Work instructions
In the material below, transcribe every line from the first through the line holding "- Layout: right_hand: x", exactly, and stop after that line.
═════ Dataset excerpt ═════
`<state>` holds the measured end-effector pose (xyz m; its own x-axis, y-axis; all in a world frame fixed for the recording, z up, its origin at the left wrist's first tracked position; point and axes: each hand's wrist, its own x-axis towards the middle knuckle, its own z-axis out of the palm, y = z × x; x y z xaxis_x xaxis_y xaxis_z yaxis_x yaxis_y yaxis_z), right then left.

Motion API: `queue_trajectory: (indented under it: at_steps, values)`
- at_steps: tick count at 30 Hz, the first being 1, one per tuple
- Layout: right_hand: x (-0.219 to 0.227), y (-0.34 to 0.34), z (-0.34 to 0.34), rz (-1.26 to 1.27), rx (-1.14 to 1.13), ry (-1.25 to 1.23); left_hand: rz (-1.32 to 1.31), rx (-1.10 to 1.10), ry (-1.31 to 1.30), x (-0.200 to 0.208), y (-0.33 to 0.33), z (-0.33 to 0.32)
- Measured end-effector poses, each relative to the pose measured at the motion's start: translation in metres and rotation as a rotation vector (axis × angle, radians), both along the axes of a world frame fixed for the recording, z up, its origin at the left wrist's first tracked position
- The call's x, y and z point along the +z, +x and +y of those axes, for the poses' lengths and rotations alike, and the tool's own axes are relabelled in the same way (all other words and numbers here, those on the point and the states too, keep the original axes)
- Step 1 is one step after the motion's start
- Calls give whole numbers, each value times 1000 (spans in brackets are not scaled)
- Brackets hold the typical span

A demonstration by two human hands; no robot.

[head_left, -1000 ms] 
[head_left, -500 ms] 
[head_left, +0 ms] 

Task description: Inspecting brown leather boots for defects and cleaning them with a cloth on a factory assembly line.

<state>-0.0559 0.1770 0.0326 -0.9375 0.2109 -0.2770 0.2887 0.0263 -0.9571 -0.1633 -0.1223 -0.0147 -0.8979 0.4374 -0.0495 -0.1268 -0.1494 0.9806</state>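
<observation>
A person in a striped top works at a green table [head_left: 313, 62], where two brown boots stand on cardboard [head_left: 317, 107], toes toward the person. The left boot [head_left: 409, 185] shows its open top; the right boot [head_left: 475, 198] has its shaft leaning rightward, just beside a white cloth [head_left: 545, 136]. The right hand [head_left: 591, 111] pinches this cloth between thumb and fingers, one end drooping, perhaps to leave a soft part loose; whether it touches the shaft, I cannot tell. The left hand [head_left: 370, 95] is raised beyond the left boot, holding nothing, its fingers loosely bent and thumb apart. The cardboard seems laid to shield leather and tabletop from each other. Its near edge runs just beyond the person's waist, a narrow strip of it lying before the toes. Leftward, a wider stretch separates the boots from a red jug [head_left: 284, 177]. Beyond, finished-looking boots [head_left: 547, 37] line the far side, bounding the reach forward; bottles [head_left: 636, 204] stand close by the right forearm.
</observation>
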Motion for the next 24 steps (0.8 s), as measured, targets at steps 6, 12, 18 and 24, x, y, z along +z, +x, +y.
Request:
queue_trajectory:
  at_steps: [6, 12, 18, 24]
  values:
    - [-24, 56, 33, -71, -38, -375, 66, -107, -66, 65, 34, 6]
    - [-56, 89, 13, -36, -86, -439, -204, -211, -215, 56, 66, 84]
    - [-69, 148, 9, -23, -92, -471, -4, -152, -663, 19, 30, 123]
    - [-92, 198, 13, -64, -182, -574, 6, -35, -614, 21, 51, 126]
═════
Your solution
`<state>` holds the measured end-effector pose (xyz m; its own x-axis, y-axis; all in a world frame fixed for the recording, z up, its origin at the left wrist's first tracked position; point and axes: each hand's wrist, its own x-axis towards the middle knuckle, its own z-axis out of the palm, y = z × x; x y z xaxis_x xaxis_y xaxis_z yaxis_x yaxis_y yaxis_z), right then left.

Motion API: `queue_trajectory: (indented under it: at_steps, values)`
- at_steps: tick count at 30 Hz, the first being 1, one per tuple
- Layout: right_hand: x (-0.219 to 0.227), y (-0.34 to 0.34), z (-0.34 to 0.34), rz (-1.26 to 1.27), rx (-1.14 to 1.13), ry (-1.25 to 1.23); left_hand: rz (-1.32 to 1.31), rx (-1.10 to 1.10), ry (-1.31 to 1.30), x (-0.200 to 0.208), y (-0.33 to 0.33), z (-0.33 to 0.32)

No more output is given for this exercise.